The problem: Repeat the listing below in full, exactly.

Recorded information:
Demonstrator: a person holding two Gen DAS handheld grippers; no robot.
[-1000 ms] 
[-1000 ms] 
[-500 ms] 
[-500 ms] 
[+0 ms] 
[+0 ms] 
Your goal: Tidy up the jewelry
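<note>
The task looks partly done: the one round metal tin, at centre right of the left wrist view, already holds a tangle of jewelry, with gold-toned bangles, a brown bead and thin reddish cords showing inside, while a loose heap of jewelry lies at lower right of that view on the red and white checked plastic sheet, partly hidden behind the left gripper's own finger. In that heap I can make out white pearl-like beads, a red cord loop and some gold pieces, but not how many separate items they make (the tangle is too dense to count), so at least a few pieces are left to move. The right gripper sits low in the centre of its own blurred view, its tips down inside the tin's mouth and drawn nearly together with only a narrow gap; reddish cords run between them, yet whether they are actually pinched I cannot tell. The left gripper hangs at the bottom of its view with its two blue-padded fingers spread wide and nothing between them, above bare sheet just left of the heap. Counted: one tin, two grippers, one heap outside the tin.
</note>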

Reply to the task:
Demonstrator: a person holding two Gen DAS handheld grippers; no robot.
[-1000 ms] 
[-1000 ms] 
[-500 ms] 
[-500 ms] 
[+0 ms] 
[+0 ms] 
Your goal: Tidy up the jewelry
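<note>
The task looks partly done: the one round metal tin, at centre right of the left wrist view, already holds a tangle of jewelry, with gold-toned bangles, a brown bead and thin reddish cords showing inside, while a loose heap of jewelry lies at lower right of that view on the red and white checked plastic sheet, partly hidden behind the left gripper's own finger. In that heap I can make out white pearl-like beads, a red cord loop and some gold pieces, but not how many separate items they make (the tangle is too dense to count), so at least a few pieces are left to move. The right gripper sits low in the centre of its own blurred view, its tips down inside the tin's mouth and drawn nearly together with only a narrow gap; reddish cords run between them, yet whether they are actually pinched I cannot tell. The left gripper hangs at the bottom of its view with its two blue-padded fingers spread wide and nothing between them, above bare sheet just left of the heap. Counted: one tin, two grippers, one heap outside the tin.
</note>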

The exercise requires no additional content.